When Collaborative Filtering is not Collaborative: Unfairness of PCA for Recommendations
David Liu, Jackie Baek, Tina Eliassi-Rad
TL;DR
The paper investigates fairness in principal component analysis (PCA) when applied to collaborative filtering for recommendations, revealing two item-level unfairness mechanisms: (i) less popular items rely on trailing PCA components, reducing their recovery, and (ii) leading components can become overly specialized on individual popular items, limiting true collaboration. To address these issues, the authors propose Item-Weighted PCA, a convex semi-definite program that up-weights less popular items via weights $w_j = p_j^{\gamma}$ and enforces a hard rank constraint, with Vanilla PCA and Normalized PCA shown as special cases for certain matrix structures. The approach yields theoretical guarantees in stylized matrix classes and demonstrates through experiments on LastFM and MovieLens that Item-Weighted PCA mitigates the two unfairness mechanisms while achieving competitive or superior downstream recommendation performance compared to PCA baselines.
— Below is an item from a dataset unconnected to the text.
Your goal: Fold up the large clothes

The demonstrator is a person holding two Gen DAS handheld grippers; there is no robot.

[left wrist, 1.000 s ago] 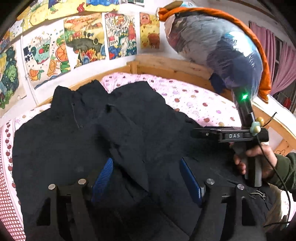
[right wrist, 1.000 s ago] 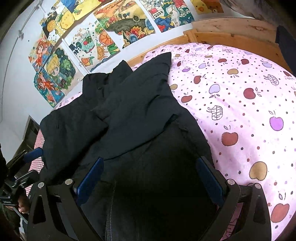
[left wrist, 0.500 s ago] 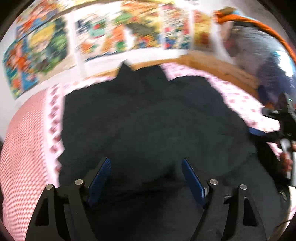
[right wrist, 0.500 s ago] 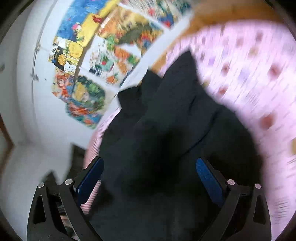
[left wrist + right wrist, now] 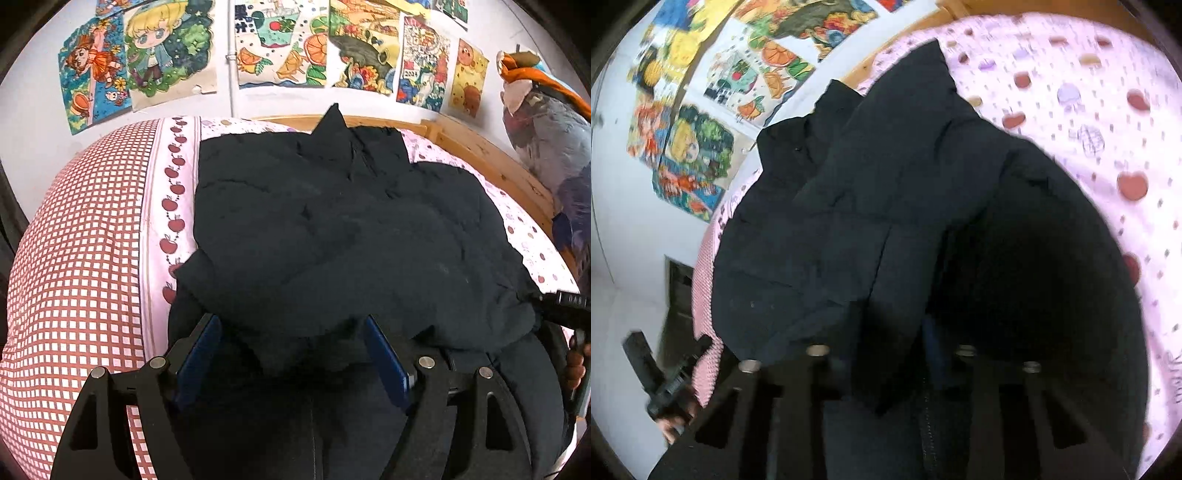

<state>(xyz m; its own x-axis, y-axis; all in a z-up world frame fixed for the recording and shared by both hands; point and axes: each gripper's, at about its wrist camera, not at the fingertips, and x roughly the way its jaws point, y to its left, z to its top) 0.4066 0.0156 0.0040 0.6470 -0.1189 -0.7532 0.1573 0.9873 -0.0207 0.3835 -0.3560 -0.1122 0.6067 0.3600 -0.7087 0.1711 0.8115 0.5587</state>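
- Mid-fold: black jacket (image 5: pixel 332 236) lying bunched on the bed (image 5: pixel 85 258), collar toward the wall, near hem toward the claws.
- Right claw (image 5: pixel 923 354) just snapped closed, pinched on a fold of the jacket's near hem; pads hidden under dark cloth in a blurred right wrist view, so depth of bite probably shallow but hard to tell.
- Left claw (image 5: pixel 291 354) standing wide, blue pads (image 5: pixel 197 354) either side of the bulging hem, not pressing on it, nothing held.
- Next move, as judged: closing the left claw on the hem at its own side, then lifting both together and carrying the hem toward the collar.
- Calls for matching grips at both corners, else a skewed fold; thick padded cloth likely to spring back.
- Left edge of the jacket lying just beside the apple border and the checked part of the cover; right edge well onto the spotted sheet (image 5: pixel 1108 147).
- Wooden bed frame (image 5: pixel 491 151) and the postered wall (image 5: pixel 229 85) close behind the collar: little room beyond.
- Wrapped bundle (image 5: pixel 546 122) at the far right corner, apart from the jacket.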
Overall, Item-Weighted PCA offers a principled, convex mechanism to balance popularity effects in latent representations, improving both fairness in item-level learning and user-centric recommendations. The method achieves a practical balance between representation fairness and predictive accuracy, and its interpolation between baselines provides flexibility across datasets and popularity regimes.
Abstract
We study the fairness of dimensionality reduction methods for recommendations. We focus on the fundamental method of principal component analysis (PCA), which identifies latent components and produces a low-rank approximation via the leading components while discarding the trailing components. Prior works have defined notions of "fair PCA"; however, these definitions do not answer the following question: why is PCA unfair? We identify two underlying popularity mechanisms that induce item unfairness in PCA. The first negatively impacts less popular items because less popular items rely on trailing latent components to recover their values. The second negatively impacts highly popular items, since the leading PCA components specialize in individual popular items instead of capturing similarities between items. To address these issues, we develop a polynomial-time algorithm, Item-Weighted PCA, that flexibly up-weights less popular items when optimizing for leading principal components. We theoretically show that PCA, in all cases, and Normalized PCA, in cases of block-diagonal matrices, are instances of Item-Weighted PCA. We empirically show that there exist datasets for which Item-Weighted PCA yields the optimal solution while the baselines do not. In contrast to past dimensionality reduction re-weighting techniques, Item-Weighted PCA solves a convex optimization problem and enforces a hard rank constraint. Our evaluations on real-world datasets show that Item-Weighted PCA not only mitigates both unfairness mechanisms, but also produces recommendations that outperform those of PCA baselines.